‘People, places and memory: an interdisciplinary, post-graduate conference on early modern Ireland’.
Moore Institute, NUI Galway on Friday 27th August 2010.
'People, places and memory' is an interdisciplinary conference hosted by the School of Geography and Archaeology, NUI, Galway and supported by the Irish Post-Medieval Archaeology Group. It will present cutting-edge research by post-graduate students on early modern Ireland, c. 1550 - 1800, and bring together graduate researchers from Ireland and abroad to discuss and debate various topical themes. The programme for the day comprises fourteen speakers from the disciplines of archaeology, history, geography, architectural history and place-name studies.
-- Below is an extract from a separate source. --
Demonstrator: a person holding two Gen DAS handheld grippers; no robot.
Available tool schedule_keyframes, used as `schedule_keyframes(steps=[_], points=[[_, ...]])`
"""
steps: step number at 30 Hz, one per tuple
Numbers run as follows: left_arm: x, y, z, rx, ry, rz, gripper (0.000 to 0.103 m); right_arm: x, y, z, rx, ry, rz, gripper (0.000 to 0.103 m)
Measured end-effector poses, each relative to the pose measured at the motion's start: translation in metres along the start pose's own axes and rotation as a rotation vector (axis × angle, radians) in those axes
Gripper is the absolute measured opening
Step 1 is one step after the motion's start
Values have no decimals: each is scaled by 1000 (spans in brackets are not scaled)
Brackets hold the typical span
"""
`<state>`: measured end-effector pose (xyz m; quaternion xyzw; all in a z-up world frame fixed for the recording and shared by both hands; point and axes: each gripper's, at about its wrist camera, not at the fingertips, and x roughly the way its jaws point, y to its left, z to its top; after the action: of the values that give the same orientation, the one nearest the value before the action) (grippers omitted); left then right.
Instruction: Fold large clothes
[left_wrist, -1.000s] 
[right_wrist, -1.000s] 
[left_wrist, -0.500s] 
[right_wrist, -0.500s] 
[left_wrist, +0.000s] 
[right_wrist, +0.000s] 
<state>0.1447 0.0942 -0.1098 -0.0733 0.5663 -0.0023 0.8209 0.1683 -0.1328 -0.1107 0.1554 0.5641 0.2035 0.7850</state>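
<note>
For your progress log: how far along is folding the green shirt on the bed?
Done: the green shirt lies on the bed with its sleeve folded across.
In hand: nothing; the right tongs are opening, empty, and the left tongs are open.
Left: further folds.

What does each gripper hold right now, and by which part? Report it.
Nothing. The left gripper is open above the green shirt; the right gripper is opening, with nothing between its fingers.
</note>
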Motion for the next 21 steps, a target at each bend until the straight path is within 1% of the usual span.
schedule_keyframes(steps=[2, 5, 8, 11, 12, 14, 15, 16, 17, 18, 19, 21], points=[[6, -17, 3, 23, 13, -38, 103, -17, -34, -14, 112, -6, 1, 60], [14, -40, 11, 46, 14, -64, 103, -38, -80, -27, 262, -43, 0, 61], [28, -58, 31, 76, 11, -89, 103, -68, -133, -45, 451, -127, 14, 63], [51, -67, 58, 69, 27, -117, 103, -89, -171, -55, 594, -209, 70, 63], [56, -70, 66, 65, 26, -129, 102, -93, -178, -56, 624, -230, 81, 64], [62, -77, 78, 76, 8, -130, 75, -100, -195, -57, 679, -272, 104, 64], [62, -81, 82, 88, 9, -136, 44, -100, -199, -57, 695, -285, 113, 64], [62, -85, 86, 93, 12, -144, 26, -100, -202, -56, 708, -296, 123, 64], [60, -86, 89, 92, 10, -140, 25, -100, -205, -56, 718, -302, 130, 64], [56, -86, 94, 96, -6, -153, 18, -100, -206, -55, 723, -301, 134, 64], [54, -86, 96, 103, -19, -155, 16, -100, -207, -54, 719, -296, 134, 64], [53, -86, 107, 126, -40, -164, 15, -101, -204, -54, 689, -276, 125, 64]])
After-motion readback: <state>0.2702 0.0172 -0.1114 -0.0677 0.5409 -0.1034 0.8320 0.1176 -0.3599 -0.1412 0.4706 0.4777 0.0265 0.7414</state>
Some of the themes covered will include: remembering early modern Ireland; colonial processes; cultural frontiers and Ireland 'after the conquest'.
The event promises to be a refreshing and informative contribution to early modern Irish studies.
Conference fees are €20/€10 (waged/unwaged). Interested delegates should email firstname.lastname@example.org as soon as possible as places are limited. For more information on the conference, transport to, and accommodation in Galway see www.earlymodernirelandconference.blogspot.com.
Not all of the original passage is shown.